Tem nos papeis principais: Annete Bening, no lugar da esportista; Judie Foster, interpretando Bonnie Stoll, companheira e treinadora de Daina e Rhys Ifans, como o navegador John Bartlet.
Na plataforma, o filme é apresentado como uma obra de classificação indicativa para maiores de 14 anos, por conter cenas de violência e drogas ilícitas (das quais não me lembro). Entre os gêneros, temos as classificações: “filmes sobre esportes, LGBTQIA+ e drama, com acento para cenas inspiradoras e comoventes”.
Sua descrição, reforça a ideia de uma história de aventura e realização pessoal, com caráter de excepcionalidade: “Aos 60 anos, Diana Nyad se prepara para realizar o sonho de sua vida, nadar de Cuba até a Flórida, uma travessia de águas abertas, de mais de 160 quilômetros”. Por outro lado, os noticiários e páginas voltadas para o cinema e Wikipedia, muitas vezes tratam de questões para além do filme, envolvendo a trajetória de Nyad e controvérsias relativas à travessia final e às formas de assistência à nadadora, durante o percurso.
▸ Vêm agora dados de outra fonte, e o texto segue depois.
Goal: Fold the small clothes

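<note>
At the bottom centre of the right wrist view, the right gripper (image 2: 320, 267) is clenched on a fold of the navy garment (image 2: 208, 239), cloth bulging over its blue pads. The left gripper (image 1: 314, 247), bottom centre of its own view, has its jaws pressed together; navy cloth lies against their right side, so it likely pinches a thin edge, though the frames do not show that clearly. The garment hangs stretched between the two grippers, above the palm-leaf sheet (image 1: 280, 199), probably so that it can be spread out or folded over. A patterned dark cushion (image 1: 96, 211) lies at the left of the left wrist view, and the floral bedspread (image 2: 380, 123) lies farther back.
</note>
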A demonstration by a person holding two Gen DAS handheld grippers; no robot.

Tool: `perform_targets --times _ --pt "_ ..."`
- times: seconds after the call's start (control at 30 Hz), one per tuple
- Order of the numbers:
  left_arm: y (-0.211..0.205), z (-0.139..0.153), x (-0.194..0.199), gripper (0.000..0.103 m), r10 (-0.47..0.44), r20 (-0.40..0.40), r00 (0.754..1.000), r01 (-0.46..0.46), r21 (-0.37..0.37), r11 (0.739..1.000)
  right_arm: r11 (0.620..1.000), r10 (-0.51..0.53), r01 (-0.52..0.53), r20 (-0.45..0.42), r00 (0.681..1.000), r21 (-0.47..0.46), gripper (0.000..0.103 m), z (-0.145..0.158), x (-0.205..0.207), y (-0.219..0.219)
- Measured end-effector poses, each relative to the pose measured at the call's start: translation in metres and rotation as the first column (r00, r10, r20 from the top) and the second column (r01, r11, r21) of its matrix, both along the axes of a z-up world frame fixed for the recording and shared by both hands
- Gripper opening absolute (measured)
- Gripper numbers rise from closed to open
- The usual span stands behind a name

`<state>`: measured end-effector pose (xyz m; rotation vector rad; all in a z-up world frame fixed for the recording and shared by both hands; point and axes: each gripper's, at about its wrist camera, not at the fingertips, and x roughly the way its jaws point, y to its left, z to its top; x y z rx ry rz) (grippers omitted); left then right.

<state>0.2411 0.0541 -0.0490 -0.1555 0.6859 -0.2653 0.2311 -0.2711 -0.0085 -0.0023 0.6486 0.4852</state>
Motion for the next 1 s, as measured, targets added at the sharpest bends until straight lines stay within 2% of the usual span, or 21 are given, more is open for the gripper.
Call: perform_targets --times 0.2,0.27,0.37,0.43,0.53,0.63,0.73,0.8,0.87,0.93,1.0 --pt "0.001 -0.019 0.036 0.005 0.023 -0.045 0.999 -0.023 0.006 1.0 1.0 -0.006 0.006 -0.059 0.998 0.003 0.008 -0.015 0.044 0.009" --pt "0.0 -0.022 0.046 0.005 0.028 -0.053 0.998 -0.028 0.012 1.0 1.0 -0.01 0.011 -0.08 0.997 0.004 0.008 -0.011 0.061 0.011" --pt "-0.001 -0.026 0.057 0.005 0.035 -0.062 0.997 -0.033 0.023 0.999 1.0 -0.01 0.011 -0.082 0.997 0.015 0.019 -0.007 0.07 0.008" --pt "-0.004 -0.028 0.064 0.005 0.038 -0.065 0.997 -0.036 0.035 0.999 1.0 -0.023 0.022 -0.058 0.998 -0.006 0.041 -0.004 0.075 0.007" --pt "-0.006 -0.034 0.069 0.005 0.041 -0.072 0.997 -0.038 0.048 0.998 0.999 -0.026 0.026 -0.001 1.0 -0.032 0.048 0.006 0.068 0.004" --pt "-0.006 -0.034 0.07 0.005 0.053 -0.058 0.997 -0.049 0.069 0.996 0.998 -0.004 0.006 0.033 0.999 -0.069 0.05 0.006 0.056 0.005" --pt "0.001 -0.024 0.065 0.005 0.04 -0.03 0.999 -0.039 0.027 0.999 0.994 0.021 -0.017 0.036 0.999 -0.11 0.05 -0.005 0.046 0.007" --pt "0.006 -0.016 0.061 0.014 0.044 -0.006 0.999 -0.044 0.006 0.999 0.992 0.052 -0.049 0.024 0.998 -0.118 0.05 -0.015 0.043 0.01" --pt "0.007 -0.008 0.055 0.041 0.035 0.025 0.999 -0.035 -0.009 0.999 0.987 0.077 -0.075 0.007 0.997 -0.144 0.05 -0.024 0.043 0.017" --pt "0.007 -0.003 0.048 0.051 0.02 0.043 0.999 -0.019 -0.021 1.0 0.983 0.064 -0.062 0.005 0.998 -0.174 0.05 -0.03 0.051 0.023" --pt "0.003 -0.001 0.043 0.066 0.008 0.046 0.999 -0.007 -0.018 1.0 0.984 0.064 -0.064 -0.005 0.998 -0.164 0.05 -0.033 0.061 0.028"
Poderíamos ficar nessas discussões relativas à fidelidade da obra aos feitos reais ou à sua construção narrativa como um clássico filme de superação, com uma narrativa conservadora que valida o lugar do sacrifício para o alcance do sucesso e esse, associado ao pódio, ao destaque e à competição. Ou mesmo, em um sentido contrário ou mais amplo, poderíamos refletir sobre a padronização de limites e restrições atribuídos aos sujeitos, tendo a idade como fator principal.
Mas Nyad permite ir além. Com ele podemos tecer discussões acerca das questões de gênero e relações homoafetivas entre pessoas idosas, uma vez que sua narrativa é entremeada pela relação entre a nadadora e sua companheira e treinadora, assentada na beleza de um amor maduro e profundo. Poderíamos falar também sobre as políticas de patrocínio e dos investimentos no esporte, e nas dificuldades do mercado em voltar-se para públicos mais velhos ou associar sua marca à população idosa, reproduzindo nessa esfera o preconceito e a destituição da velhice, em uma sociedade cada dia mais velha.
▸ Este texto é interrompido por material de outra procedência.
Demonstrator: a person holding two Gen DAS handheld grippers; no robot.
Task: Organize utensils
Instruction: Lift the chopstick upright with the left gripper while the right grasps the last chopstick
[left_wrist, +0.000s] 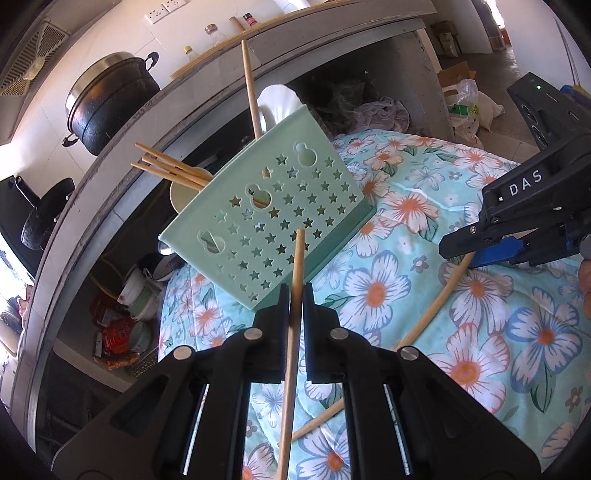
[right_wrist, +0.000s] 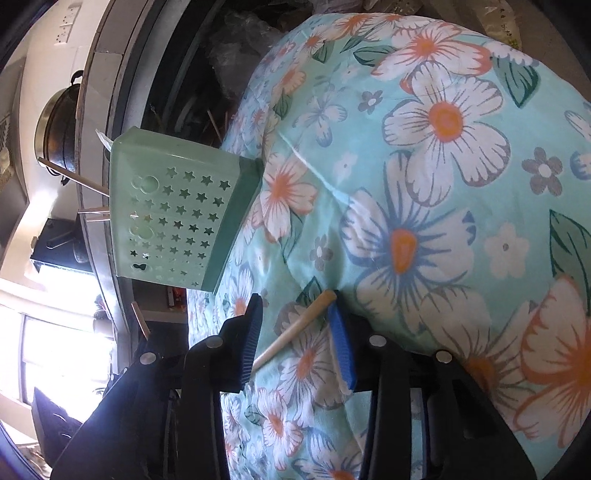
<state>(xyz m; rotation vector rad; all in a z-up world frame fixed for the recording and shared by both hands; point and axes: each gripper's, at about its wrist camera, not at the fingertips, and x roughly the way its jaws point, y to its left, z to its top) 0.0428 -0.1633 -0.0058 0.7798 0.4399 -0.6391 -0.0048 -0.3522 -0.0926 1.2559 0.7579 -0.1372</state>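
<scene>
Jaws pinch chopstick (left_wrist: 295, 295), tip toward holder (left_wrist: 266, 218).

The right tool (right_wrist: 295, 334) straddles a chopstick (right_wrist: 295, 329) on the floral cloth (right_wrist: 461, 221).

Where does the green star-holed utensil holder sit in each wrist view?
Left wrist: green utensil holder centre frame, tilted, just beyond the left gripper, whose jaws clamp a chopstick.
Right wrist: same holder at left-centre, up-left of the open right gripper.
Shared landmark: the floral cloth under it.
</scene>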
Ou ainda, uma abordagem psicanalítica, pela recorrência à menção das palavras do pai e sua nomeação, que moldam a carreira e motivação da atleta, ao longo de toda sua vida: “O que você pretende fazer com sua vida selvagem e preciosa?”. Nyad, a “Ninfa das águas”. Outras abordagens permitiriam também desenvolvimento, como discussões sobre a trajetória de vida, resiliência e finitude.
São muitas assim as temáticas que o filme evoca à reflexão, nas brechas sob o manto da narrativa simplista da superação. E por isso, gosto delas e tenho olhos voltados para o seu encontro. Nas brechas temos a visão do algo mais que se coloca em toda história, narrativa ou discurso, pondo em xeque padrões redutores de modos de vida ou de representações do viver.
Entre os pontos visíveis que aí se apresentam, destaco aquele que para mim se sobressaiu ao longo do filme, que diz respeito à relevância das redes de apoio para a vida e ainda mais na velhice. Esse ponto é reforçado nas palavras finais de Nyad ao sair do mar, fechando o trajeto a nado, transcritas a seguir:
Só tenho a dizer três coisas:
1) Nunca, jamais desistam
2) Você nunca está velho demais para realizar seu sonho.
3) Parece que é muito solitário esse esporte, mas tem que ter uma equipe.
Sobre as duas primeiras frases, podemos tecer poréns, pois, às vezes, pode ser mais sábio desistir de algo para se buscar novas rotas diante de impossibilidades reais da vida, daí reside o governo da resiliência. No segundo ponto, tendo a velhice um marcador também biológico, ainda que não somente, por vezes, sim, somos limitados por ela e, novamente a velhice nos pede traçar outros caminhos ou ressignificar algum sonho.
A última frase, no entanto, para a qual chamo atenção, no sentido do que representa para a vida humana, a sua constituição social e necessidade do outro e, como dissemos da constituição de uma rede de apoio, “uma equipe”.
Em Nyad, essa rede de apoio é formada pelas amizades, pela relação afetiva e amorosa, por profissionais que contribuem para o auxílio profissional, de desempenho e saúde. Não se vê a família, no sentido amplo, essa que, em nosso sistema social e legal é tida como aquela responsável pelo apoio aos idosos. Não que a família não seja importante, longe disso, mas para um atendimento integral ao sujeito, para uma vida plena, é preciso mais, é preciso a formação de uma rede, para além dela. E Nyad nos lembra o efetivo significado dessa palavra: a multiplicidade de pontos que se entrelaçam na constituição de um trajeto comum, onde o nó é a base. Em nosso caso esse nó é o afeto, o profissionalismo e o apoio mútuo.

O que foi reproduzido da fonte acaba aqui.